*Work instructions*:
Repeat every line below exactly as it reads.

*Raw data*:

- Opening Delimiter -

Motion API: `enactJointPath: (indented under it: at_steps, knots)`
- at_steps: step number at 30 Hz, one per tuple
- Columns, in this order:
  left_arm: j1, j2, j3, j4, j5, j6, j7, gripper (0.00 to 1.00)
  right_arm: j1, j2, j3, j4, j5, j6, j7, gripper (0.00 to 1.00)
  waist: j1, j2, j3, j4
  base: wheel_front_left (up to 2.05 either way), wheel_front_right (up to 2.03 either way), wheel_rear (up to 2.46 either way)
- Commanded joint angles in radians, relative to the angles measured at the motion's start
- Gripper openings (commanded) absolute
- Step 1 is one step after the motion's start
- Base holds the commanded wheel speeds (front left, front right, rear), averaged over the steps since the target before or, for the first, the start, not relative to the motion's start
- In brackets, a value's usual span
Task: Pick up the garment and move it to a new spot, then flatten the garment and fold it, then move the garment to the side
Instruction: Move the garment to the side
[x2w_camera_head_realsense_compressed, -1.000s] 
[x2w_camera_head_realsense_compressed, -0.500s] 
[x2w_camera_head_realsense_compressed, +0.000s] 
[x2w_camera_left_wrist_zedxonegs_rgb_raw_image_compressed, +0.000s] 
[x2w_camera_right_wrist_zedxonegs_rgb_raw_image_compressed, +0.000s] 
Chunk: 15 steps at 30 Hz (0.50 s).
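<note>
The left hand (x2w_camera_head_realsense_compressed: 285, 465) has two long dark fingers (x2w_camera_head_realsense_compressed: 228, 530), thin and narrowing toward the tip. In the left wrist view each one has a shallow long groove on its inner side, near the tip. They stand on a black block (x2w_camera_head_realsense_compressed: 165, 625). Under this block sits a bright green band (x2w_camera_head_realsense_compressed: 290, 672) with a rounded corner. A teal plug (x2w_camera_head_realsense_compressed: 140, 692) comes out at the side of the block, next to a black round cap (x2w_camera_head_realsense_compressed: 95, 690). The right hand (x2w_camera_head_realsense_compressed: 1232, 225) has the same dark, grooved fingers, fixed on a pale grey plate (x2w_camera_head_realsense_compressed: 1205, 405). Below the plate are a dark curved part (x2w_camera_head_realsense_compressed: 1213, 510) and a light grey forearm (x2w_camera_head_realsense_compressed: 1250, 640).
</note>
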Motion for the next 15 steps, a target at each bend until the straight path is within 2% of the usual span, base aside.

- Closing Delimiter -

*Output of the task*:
Motion API: `enactJointPath: (indented under it: at_steps, knots)`
- at_steps: step number at 30 Hz, one per tuple
- Columns, in this order:
  left_arm: j1, j2, j3, j4, j5, j6, j7, gripper (0.00 to 1.00)
  right_arm: j1, j2, j3, j4, j5, j6, j7, gripper (0.00 to 1.00)
  waist: j1, j2, j3, j4
  base: wheel_front_left (up to 2.05 either way), wheel_front_right (up to 2.03 either way), wheel_rear (up to 2.46 either way)
- Commanded joint angles in radians, relative to the angles measured at the motion's start
- Gripper openings (commanded) absolute
- Step 1 is one step after the motion's start
- Base holds the commanded wheel speeds (front left, front right, rear), averaged over the steps since the target before or, for the first, the start, not relative to the motion's start
- In brackets, a value's usual span
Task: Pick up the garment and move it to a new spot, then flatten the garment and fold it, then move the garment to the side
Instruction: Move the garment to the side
[x2w_camera_head_realsense_compressed, -1.000s] 
[x2w_camera_head_realsense_compressed, -0.500s] 
[x2w_camera_head_realsense_compressed, +0.000s] 
[x2w_camera_left_wrist_zedxonegs_rgb_raw_image_compressed, +0.000s] 
[x2w_camera_right_wrist_zedxonegs_rgb_raw_image_compressed, +0.000s] 
Chunk: 15 steps at 30 Hz (0.50 s).
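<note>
The left hand (x2w_camera_head_realsense_compressed: 285, 465) has two long dark fingers (x2w_camera_head_realsense_compressed: 228, 530), thin and narrowing toward the tip. In the left wrist view each one has a shallow long groove on its inner side, near the tip. They stand on a black block (x2w_camera_head_realsense_compressed: 165, 625). Under this block sits a bright green band (x2w_camera_head_realsense_compressed: 290, 672) with a rounded corner. A teal plug (x2w_camera_head_realsense_compressed: 140, 692) comes out at the side of the block, next to a black round cap (x2w_camera_head_realsense_compressed: 95, 690). The right hand (x2w_camera_head_realsense_compressed: 1232, 225) has the same dark, grooved fingers, fixed on a pale grey plate (x2w_camera_head_realsense_compressed: 1205, 405). Below the plate are a dark curved part (x2w_camera_head_realsense_compressed: 1213, 510) and a light grey forearm (x2w_camera_head_realsense_compressed: 1250, 640).
</note>
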Motion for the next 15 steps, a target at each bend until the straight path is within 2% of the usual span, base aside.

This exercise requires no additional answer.